*DATASET CONTENT:*
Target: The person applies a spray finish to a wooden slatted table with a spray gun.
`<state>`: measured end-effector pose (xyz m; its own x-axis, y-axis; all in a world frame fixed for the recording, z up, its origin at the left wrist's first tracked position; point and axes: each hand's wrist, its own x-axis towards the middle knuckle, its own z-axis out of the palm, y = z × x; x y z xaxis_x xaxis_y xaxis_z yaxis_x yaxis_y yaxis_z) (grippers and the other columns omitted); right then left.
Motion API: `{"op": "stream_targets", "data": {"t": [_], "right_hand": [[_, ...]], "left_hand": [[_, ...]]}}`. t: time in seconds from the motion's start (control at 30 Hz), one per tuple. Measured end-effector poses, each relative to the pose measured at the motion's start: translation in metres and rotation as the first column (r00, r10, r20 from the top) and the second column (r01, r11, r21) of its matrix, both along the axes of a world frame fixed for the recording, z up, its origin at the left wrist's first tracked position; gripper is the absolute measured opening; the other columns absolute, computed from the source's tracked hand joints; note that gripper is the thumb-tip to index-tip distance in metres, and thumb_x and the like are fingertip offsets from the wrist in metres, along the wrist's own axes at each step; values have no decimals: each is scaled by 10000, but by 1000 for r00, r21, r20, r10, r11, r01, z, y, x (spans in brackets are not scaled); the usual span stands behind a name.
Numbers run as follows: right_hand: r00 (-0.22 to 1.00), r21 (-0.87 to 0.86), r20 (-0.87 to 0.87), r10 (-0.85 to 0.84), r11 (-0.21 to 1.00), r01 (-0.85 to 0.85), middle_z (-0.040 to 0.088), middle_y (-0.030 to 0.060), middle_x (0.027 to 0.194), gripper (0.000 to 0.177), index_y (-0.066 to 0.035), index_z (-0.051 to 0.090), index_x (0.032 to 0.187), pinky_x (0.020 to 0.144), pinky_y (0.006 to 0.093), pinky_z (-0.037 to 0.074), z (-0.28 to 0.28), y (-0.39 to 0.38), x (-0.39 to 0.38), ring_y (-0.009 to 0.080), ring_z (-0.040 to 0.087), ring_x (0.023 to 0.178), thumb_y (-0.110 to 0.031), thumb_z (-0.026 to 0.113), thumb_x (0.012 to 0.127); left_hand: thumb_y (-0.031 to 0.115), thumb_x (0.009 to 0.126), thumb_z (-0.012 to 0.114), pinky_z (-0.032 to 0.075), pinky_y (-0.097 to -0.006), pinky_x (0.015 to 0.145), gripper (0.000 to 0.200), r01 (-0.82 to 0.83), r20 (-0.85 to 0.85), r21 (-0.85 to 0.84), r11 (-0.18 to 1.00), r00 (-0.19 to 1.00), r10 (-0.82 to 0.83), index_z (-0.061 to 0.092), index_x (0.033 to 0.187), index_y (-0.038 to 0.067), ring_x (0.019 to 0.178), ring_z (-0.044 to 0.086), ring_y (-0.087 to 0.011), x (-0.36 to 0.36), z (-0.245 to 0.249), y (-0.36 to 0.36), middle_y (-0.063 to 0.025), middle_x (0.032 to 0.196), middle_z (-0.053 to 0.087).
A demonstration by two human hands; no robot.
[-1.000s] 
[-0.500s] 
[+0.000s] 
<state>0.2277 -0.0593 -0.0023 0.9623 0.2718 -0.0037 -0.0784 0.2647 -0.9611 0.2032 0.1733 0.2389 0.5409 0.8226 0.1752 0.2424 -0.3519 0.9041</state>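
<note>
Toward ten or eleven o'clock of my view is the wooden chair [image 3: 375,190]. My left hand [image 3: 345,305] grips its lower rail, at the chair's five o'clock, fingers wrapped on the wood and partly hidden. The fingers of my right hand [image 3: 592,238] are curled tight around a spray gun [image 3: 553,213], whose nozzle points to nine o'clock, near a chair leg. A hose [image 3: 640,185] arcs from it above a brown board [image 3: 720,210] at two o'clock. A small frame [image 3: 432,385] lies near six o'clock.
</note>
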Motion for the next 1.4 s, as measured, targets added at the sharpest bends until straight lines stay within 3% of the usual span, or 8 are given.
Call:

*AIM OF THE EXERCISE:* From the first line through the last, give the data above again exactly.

*EXERCISE ANSWER:*
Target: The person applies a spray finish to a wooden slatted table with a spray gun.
`<state>`: measured end-effector pose (xyz m; its own x-axis, y-axis; all in a world frame fixed for the recording, z up, its origin at the left wrist's first tracked position; point and axes: each hand's wrist, its own x-axis towards the middle knuckle, its own z-axis out of the palm, y = z × x; x y z xaxis_x xaxis_y xaxis_z yaxis_x yaxis_y yaxis_z) (grippers and the other columns omitted); right then left.
Motion API: `{"op": "stream_targets", "data": {"t": [_], "right_hand": [[_, ...]], "left_hand": [[_, ...]]}}`. t: time in seconds from the motion's start (control at 30 Hz), one per tuple. Measured end-effector poses, each relative to the pose measured at the motion's start: translation in metres and rotation as the first column (r00, r10, r20 from the top) and the second column (r01, r11, r21) of its matrix, both along the axes of a world frame fixed for the recording, z up, its origin at the left wrist's first tracked position; gripper is the absolute measured opening; the other columns absolute, computed from the source's tracked hand joints; note that gripper is the thumb-tip to index-tip distance in metres, and thumb_x and the like are fingertip offsets from the wrist in metres, along the wrist's own axes at each step; values have no decimals: each is scaled by 10000, but by 1000 for r00, r21, r20, r10, r11, r01, z, y, x (spans in brackets are not scaled); the usual span stands behind a name.
Numbers run as follows: right_hand: r00 (-0.22 to 1.00), r21 (-0.87 to 0.86), r20 (-0.87 to 0.87), r10 (-0.85 to 0.84), r11 (-0.21 to 1.00), r01 (-0.85 to 0.85), middle_z (-0.040 to 0.088), middle_y (-0.030 to 0.060), middle_x (0.027 to 0.194), gripper (0.000 to 0.177), index_y (-0.066 to 0.035), index_z (-0.051 to 0.090), index_x (0.032 to 0.187), pinky_x (0.020 to 0.144), pinky_y (0.006 to 0.093), pinky_z (-0.037 to 0.074), z (-0.28 to 0.28), y (-0.39 to 0.38), x (-0.39 to 0.38), ring_y (-0.009 to 0.080), ring_z (-0.040 to 0.087), ring_x (0.023 to 0.178), thumb_y (-0.110 to 0.031), thumb_z (-0.026 to 0.113), thumb_x (0.012 to 0.127); left_hand: thumb_y (-0.031 to 0.115), thumb_x (0.009 to 0.126), thumb_z (-0.012 to 0.114), pinky_z (-0.032 to 0.075), pinky_y (-0.097 to -0.006), pinky_x (0.015 to 0.145), gripper (0.000 to 0.200), r01 (-0.82 to 0.83), r20 (-0.85 to 0.85), r21 (-0.85 to 0.84), r11 (-0.18 to 1.00), r00 (-0.19 to 1.00), r10 (-0.82 to 0.83), index_z (-0.061 to 0.092), index_x (0.033 to 0.187), index_y (-0.038 to 0.067), ring_x (0.019 to 0.178), ring_z (-0.044 to 0.086), ring_y (-0.087 to 0.011), x (-0.36 to 0.36), z (-0.245 to 0.249), y (-0.36 to 0.36), middle_y (-0.063 to 0.025), middle_x (0.032 to 0.196), middle_z (-0.053 to 0.087).
A demonstration by two human hands; no robot.
[-1.000s] 
[-0.500s] 
[+0.000s] 
<state>0.2277 -0.0593 -0.0023 0.9623 0.2718 -0.0037 -0.0784 0.2647 -0.9611 0.2032 0.1733 0.2389 0.5409 0.8226 0.1752 0.2424 -0.3519 0.9041</state>
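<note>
Toward ten or eleven o'clock of my view is the wooden chair [image 3: 375,190]. My left hand [image 3: 345,305] grips its lower rail, at the chair's five o'clock, fingers wrapped on the wood and partly hidden. The fingers of my right hand [image 3: 592,238] are curled tight around a spray gun [image 3: 553,213], whose nozzle points to nine o'clock, near a chair leg. A hose [image 3: 640,185] arcs from it above a brown board [image 3: 720,210] at two o'clock. A small frame [image 3: 432,385] lies near six o'clock.
</note>
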Motion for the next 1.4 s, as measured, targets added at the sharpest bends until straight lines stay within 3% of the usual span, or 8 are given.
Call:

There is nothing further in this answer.